Quennus released the mini-thopter which, with its message recorded and recipient named, sped off into the sky like an extremely efficient homing pigeon. Quennus didn’t watch it go, he was already putting the whistle to his lips and blowing three sharp notes, then repeating the call. He was just stowing the whistle when a hand fell on his shoulder. It was Geistmage Dierk. His normally care-free face was split with worry.

“Kordel. That thing, that took Renna… it had Brund’s…”

“I know. It was him.”

“Avacyn preserve us….”

“Pretty much.”

“Should… should we call the Cathars?”

“No. I’m going to take care of this. Go home. Stay indoors till sunrise. I’ll see you at the next meeting.”

Behind him, Quennus felt a disturbance in the wind as a great shape landed on the roof with not a little awkwardness just behind him. Dierk took a step back in alarm.

“Don’t worry, I’ve been training them. That being said, no sudden movements. Truth be told, my exhibition for this meeting was little lacking because I’ve been distracted. Good evening Dierk.”

Blue- Chasm Drake

Quennus turned to the adult drake waiting for him like a large very hungry dog. Quennus had been using Drakes on almost every plane he found them, the creatures were very trainable and fairly intelligent and reliable, if a bit vicious. The Nephalian Moondrake, he had found, was both tractable and powerful, and a full sized one like Neka, with a wingspan of an ox-cart, could carry him unaided. He expertly slipped into the hanging saddle harnessed under the drake’s stomach, and took the reins. He was about to signal Neka to take off when he saw that Dierk had sidled up to him, his eyes on the drake every hesitant step of the way.

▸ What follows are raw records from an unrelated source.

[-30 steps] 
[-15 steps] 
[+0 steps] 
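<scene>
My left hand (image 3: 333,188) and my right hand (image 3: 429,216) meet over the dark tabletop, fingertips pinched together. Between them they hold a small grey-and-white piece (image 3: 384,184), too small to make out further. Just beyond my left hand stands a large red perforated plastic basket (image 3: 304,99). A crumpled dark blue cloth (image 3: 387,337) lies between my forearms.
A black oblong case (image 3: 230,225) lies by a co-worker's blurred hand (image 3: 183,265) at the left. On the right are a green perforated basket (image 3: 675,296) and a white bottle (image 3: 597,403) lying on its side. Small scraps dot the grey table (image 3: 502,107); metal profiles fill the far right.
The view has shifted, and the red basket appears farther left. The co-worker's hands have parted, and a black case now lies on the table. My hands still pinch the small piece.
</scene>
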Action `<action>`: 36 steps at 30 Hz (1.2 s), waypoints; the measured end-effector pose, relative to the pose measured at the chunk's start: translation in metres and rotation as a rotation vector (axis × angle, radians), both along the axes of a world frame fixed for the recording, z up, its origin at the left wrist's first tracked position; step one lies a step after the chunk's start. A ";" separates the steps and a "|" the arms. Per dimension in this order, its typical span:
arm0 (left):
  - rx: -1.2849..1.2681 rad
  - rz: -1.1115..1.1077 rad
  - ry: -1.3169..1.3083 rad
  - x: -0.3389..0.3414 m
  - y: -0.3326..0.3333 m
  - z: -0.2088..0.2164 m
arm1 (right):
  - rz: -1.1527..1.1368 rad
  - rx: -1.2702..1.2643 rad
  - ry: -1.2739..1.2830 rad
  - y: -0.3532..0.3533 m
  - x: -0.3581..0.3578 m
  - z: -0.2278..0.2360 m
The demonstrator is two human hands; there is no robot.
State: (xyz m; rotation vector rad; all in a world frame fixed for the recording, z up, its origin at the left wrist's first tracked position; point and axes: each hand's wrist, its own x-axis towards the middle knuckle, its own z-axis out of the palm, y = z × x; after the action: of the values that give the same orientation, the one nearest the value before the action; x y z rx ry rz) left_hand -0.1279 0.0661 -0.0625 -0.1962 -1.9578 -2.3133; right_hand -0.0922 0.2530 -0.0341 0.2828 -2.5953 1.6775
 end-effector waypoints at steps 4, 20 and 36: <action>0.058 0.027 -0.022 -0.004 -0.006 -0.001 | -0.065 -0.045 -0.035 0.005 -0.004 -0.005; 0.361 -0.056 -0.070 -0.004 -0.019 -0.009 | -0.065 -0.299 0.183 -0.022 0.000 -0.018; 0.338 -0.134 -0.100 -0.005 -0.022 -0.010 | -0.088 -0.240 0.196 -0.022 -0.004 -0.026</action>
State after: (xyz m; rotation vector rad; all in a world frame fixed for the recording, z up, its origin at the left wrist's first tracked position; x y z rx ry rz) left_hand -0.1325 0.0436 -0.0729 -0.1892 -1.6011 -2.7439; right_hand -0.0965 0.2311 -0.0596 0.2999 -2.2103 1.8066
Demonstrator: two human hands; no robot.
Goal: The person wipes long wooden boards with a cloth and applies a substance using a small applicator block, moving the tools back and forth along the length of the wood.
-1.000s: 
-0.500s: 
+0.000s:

“If you’re going after Brund, you might want to take these. I was going to show them off tonight. But that doesn’t matter now. They should prove helpful.”

Quennus took the proffered bronze orbs. Each orb had a small pin sticking out, and several tiny glass insets into them, from which green smoke steamed out.

“What are they?”

Dierk told him, and Quennus was impressed. Thanking Dierk, Quennus tugged gently on Neka’s reign, and a moment later he was airborne, flying out into the pitch dark Nephalian night.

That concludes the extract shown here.